[INFORMATION Boundary: Start]

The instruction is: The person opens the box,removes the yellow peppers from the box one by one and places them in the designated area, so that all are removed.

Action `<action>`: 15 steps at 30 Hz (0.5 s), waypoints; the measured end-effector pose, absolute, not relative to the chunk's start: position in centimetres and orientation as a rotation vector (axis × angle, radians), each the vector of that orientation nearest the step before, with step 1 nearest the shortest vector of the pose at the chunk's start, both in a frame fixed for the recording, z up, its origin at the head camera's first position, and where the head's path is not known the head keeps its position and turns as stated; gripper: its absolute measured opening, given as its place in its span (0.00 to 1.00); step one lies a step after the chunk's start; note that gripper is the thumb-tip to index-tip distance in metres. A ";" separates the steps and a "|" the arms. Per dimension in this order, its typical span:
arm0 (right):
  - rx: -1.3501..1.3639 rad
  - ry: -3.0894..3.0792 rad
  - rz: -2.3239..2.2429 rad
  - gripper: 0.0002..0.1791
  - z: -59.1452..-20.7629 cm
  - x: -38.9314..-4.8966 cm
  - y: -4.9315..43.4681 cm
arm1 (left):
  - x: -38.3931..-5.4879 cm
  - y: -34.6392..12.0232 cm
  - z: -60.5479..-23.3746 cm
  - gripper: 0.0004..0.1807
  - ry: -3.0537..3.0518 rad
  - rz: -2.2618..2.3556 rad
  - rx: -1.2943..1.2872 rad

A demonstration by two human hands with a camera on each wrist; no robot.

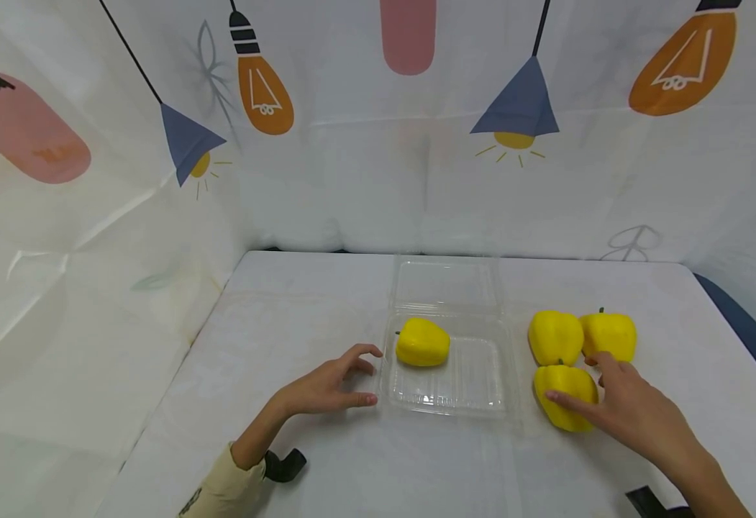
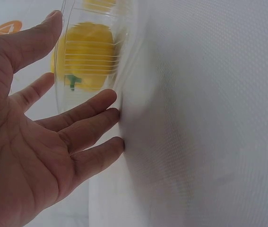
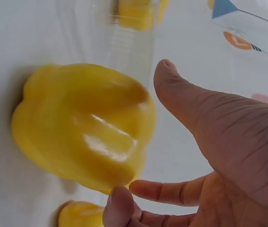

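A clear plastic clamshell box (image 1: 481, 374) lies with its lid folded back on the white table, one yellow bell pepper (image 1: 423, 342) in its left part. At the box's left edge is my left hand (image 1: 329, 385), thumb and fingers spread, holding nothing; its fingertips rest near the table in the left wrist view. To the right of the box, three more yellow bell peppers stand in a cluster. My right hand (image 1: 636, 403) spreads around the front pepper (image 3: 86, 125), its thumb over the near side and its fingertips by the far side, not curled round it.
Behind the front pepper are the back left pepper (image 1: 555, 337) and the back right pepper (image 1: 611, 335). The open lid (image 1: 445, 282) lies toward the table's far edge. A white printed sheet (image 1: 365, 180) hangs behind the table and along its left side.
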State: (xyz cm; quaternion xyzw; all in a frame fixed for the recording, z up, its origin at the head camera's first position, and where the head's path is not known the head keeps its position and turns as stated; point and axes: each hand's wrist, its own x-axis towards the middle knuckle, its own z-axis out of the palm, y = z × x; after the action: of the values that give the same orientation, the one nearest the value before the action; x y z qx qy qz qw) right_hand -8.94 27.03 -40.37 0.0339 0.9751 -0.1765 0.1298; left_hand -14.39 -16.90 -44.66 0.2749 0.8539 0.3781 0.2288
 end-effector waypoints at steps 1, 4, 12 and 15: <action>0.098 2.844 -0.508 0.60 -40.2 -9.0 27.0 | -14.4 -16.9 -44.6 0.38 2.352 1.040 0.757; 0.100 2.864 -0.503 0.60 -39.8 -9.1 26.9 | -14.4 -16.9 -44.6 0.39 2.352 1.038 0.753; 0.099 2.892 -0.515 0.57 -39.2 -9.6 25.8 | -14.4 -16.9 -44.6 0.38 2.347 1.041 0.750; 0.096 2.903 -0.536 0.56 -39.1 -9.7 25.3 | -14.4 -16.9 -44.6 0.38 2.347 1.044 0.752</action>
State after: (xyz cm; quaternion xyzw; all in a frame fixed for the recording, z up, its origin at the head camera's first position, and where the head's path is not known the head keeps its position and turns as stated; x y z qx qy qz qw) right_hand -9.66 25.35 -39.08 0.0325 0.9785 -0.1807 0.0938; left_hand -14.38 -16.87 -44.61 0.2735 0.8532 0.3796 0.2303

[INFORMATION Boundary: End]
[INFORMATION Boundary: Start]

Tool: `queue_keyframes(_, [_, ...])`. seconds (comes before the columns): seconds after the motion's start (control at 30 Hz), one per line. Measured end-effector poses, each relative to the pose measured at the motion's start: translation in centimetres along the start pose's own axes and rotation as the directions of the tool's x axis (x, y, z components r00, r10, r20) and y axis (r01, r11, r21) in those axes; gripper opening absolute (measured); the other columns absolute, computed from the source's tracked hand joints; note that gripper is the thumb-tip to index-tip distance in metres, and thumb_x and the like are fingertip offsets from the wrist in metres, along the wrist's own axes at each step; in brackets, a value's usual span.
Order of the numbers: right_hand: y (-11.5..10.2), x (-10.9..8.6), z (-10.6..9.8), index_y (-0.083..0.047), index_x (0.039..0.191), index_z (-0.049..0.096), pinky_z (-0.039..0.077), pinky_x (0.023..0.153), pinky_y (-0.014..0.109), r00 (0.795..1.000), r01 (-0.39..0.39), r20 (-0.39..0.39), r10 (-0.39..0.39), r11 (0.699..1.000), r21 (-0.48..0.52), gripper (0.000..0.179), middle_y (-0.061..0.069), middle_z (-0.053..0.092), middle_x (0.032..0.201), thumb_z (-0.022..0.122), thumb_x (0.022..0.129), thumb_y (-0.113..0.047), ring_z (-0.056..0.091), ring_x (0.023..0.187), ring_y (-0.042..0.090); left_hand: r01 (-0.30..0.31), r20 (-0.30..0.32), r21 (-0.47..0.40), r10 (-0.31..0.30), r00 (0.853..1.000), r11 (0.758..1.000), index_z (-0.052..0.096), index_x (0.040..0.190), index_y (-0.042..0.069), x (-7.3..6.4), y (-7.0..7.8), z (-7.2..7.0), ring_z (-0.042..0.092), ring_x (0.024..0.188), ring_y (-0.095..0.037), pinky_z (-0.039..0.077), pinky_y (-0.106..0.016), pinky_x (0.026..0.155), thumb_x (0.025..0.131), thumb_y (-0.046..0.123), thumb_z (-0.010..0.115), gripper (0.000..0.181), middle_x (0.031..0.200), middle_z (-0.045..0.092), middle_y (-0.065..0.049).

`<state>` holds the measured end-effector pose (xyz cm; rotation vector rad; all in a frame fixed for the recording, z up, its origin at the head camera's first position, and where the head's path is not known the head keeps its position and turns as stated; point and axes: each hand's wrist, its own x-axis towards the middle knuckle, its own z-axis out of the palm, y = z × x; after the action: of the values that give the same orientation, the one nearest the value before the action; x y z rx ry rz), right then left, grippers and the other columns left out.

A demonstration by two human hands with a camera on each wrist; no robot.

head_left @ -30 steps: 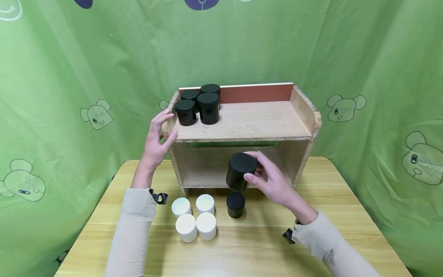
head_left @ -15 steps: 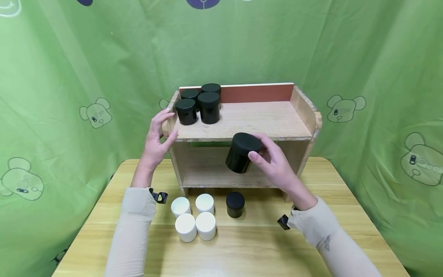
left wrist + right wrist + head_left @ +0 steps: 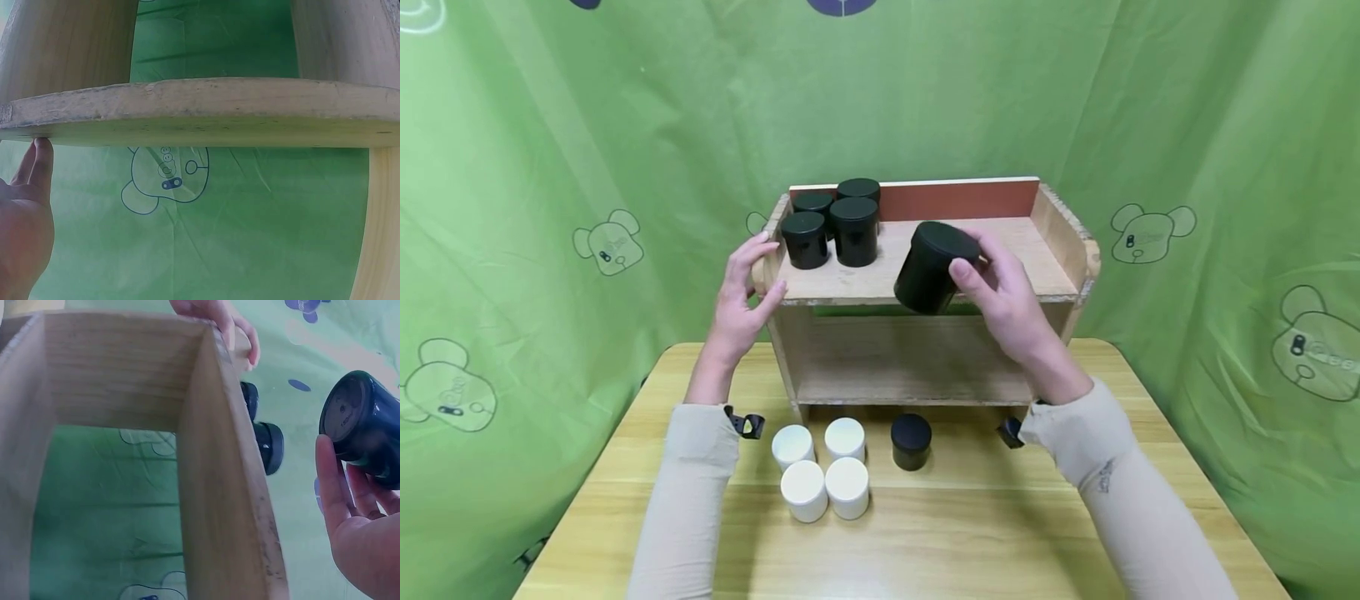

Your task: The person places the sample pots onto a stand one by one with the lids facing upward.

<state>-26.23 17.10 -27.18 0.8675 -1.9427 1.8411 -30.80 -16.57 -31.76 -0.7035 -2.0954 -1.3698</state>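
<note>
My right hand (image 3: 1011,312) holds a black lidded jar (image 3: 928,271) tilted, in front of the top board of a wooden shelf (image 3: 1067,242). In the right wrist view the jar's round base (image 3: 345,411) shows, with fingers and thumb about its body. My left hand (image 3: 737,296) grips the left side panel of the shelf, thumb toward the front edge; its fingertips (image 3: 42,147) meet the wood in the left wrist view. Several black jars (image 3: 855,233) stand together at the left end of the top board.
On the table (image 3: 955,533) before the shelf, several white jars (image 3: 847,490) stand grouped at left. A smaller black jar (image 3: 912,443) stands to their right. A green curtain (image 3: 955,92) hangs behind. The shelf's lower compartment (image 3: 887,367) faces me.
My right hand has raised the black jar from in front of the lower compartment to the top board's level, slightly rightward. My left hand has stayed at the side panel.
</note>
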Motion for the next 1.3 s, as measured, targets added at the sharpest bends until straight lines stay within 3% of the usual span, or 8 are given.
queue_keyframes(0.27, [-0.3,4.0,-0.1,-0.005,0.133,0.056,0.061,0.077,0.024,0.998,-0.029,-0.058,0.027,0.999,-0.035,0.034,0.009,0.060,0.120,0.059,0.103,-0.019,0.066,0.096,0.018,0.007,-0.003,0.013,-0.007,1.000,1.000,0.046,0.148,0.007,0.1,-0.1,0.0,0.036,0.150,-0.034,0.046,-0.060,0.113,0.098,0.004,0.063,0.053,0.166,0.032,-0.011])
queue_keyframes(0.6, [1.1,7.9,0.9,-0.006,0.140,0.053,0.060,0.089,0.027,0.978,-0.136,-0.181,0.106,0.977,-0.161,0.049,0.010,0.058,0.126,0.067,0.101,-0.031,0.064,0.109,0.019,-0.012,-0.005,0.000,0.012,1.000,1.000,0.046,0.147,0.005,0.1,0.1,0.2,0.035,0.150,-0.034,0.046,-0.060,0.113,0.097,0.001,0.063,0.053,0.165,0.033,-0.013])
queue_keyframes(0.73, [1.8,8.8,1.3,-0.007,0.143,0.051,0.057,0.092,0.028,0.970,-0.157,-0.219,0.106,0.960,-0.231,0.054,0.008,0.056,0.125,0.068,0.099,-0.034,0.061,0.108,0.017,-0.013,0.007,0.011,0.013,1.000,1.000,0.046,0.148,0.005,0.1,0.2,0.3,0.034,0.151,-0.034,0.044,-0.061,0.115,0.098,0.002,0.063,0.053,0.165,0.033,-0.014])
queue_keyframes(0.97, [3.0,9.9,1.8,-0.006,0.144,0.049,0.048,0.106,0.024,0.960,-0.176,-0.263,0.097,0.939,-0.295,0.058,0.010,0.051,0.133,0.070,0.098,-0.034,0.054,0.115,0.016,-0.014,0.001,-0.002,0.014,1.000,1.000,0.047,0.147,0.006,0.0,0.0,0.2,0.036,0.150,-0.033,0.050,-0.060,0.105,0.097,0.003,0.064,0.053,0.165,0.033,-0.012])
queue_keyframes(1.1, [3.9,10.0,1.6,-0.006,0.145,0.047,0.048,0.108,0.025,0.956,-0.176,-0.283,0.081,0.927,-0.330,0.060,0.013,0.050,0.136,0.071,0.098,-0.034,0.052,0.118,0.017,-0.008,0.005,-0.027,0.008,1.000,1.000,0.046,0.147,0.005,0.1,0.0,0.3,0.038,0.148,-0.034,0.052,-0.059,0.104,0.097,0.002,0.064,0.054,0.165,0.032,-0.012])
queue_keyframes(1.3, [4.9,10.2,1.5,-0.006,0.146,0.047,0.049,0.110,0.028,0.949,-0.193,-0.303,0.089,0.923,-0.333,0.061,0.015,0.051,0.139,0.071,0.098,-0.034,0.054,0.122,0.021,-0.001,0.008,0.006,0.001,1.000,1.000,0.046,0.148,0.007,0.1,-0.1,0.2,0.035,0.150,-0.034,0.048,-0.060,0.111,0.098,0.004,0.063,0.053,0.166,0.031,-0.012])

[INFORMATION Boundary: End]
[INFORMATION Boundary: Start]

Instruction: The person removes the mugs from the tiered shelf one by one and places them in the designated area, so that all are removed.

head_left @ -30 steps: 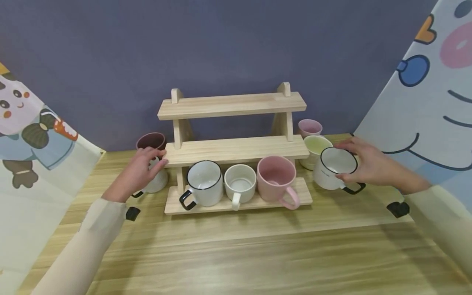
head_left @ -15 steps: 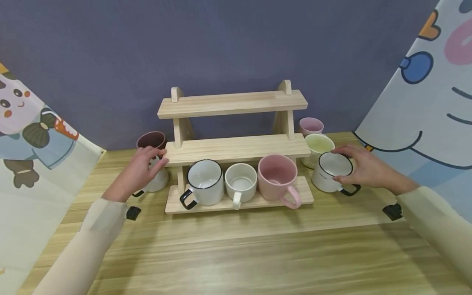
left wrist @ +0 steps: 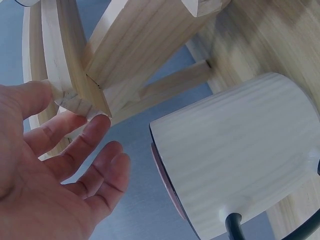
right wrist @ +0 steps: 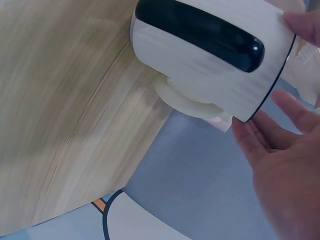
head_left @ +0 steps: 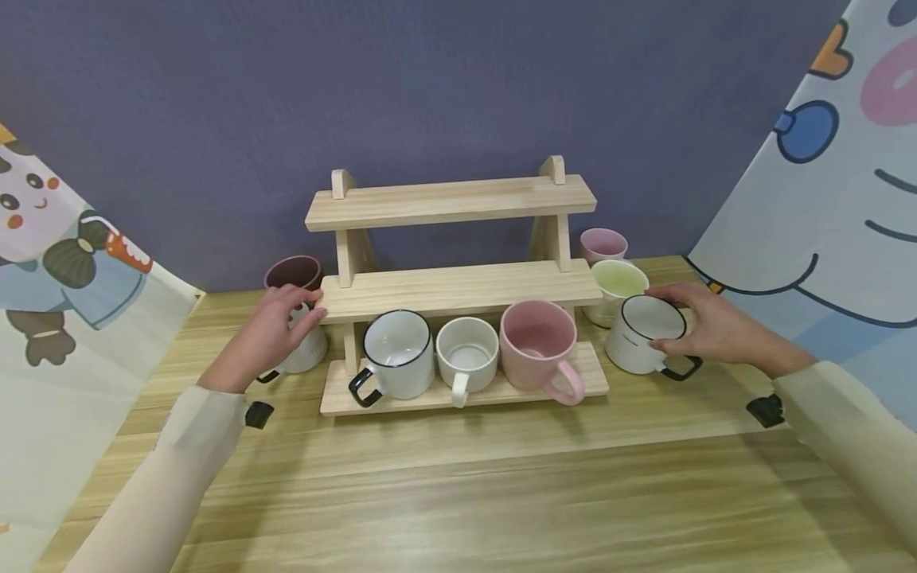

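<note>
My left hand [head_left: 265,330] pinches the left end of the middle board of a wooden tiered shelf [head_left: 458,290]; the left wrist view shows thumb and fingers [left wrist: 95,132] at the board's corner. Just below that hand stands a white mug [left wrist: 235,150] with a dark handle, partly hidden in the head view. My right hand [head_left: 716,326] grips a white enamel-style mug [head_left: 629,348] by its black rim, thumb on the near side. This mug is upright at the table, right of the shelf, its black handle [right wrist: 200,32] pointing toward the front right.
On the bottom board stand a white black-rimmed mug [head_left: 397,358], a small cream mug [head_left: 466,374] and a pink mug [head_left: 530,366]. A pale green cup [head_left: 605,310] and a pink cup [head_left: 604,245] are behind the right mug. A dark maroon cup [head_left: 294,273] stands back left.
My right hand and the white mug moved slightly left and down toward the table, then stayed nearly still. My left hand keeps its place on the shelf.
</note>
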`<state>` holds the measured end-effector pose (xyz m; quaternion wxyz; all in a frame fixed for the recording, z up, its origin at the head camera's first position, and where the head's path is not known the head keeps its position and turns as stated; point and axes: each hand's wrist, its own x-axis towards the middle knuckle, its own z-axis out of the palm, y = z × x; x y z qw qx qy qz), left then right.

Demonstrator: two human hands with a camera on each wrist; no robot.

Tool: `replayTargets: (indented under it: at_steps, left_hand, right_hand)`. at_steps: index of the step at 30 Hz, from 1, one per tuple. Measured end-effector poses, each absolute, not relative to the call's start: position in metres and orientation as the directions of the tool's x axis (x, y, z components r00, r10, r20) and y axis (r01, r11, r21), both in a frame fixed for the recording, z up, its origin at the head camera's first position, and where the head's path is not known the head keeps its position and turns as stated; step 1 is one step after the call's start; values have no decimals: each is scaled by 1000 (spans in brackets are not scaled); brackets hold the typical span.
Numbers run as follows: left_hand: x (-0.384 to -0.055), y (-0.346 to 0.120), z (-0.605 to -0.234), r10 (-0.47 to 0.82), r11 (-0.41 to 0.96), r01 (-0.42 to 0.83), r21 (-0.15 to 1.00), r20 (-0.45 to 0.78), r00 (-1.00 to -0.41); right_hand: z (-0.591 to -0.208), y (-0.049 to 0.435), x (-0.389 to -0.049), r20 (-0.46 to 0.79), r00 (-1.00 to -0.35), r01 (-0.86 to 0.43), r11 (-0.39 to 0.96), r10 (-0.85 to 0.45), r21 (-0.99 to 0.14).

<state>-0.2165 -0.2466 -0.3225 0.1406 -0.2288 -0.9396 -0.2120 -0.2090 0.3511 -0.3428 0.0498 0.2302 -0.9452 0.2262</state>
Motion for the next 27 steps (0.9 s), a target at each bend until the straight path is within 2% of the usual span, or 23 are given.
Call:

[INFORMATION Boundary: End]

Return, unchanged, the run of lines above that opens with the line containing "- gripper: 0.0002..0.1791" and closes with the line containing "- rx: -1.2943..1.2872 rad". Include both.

**OUTPUT OF THE TASK**
  - gripper: 0.0002..0.1791
  - z: -59.1452..-20.7629 cm
  - x: -38.9314..-4.8966 cm
  - y: -4.9315..43.4681 cm
arm1 (left):
  - x: -38.3931..-5.4879 cm
  - y: -34.6392..12.0232 cm
  - z: -60.5479..-23.3746 cm
  - gripper: 0.0004..0.1807
  - ry: -3.0537..3.0518 rad
  - rz: -2.2618..2.3556 rad
  - rx: -1.2943..1.2872 rad

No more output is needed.